Oleh: Ridwan S.
ESQNews.id, JAKARTA - Rasulullah SAW bersabda: "Menunda-nunda (bayar utang) bagi orang yang mampu (bayar) adalah kezaliman." (HR Bukhari, Muslim, Nasai, Abu Dawud, Tirmidzi);
Dalam riwayat lain:
“Sesungguhnya sebagian dari orang yang paling baik adalah orang yang paling baik dalam membayar (utang)” (HR. Bukhari).
Penjelasan:
1) Syariat memberikan ketentuan bahwa ketika seseorang memiliki uang yang cukup untuk membayar tanggungan utang yang ia miliki, maka ia harus segera membayar utangnya.

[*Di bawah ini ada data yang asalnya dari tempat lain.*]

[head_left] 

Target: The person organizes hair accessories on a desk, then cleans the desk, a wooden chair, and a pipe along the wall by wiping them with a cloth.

Menunda bayar utang merupakan bentuk tindakan menzalimi orang lain;
2) Menunda membayar utang bagi orang yang tidak mampu tidaklah dianggap zalim dan bukan perbuatan haram. Sebab ia dalam keadaan uzur (untuk membayar);
3) Jika seseorang dalam keadaan tercukupi (untuk membayar utang), tapi ia tidak mampu untuk membayarnya karena hartanya tidak berada di tempat atau karena faktor yang lain, maka boleh baginya untuk mengakhirkan membayar utang sampai ia mampu membayarnya (Syekh Yahya bin Syaraf an-Nawawi);
<more>
4) Apabila seseorang telah memiliki uang yang cukup dan mampu untuk membayar utang tapi masa waktu utangnya belum jatuh tempo.
Maka dalam keadaan demikian, ia diperkenankan untuk mengakhirkan pembayaran utangnya sampai batas waktu pembayaran yang telah disepakati, selama tidak melewati batas pembayaran yang telah ditentukan.
Namun jika ternyata pada saat waktu jatuh tempo pembayaran ternyata ia tidak dapat membayar utangnya, karena adanya suatu hal, padahal sebelumnya ia berada dalam keadaan yang mampu, maka dalam hal ini ia dianggap teledor dan termasuk bagian dari orang zalim seperti yang dijelaskan dalam hadits di atas;
5) Apakah orang yang menunda utang itu masuk kategori orang fasik? Menurut mazhab Maliki, iya, meskipun hanya dilakukan satu kali.
Sebab, dalam pandangan mazhab ini, menunda utang termasuk dosa besar. Menurut mazhab Syafi’i, label fasik itu berlaku ketika perbuatan haram itu dilakukan berulang-ulang;
6) Harus diingat bahwa utang-piutang termasuk haqqul adami (urusan hak sesama manusia).
Artinya, dosa yang tertoreh tak serta merta terhapus hanya dengan beristighfar kepada Allah--tanpa lebih dulu menyelesaikan apa yang menjadi hak orang lain.
Dalam utang tersimpan tanggung jawab, dan salah satu bentuk tanggung jawab itu adalah membayarnya segera tatkala sudah mampu.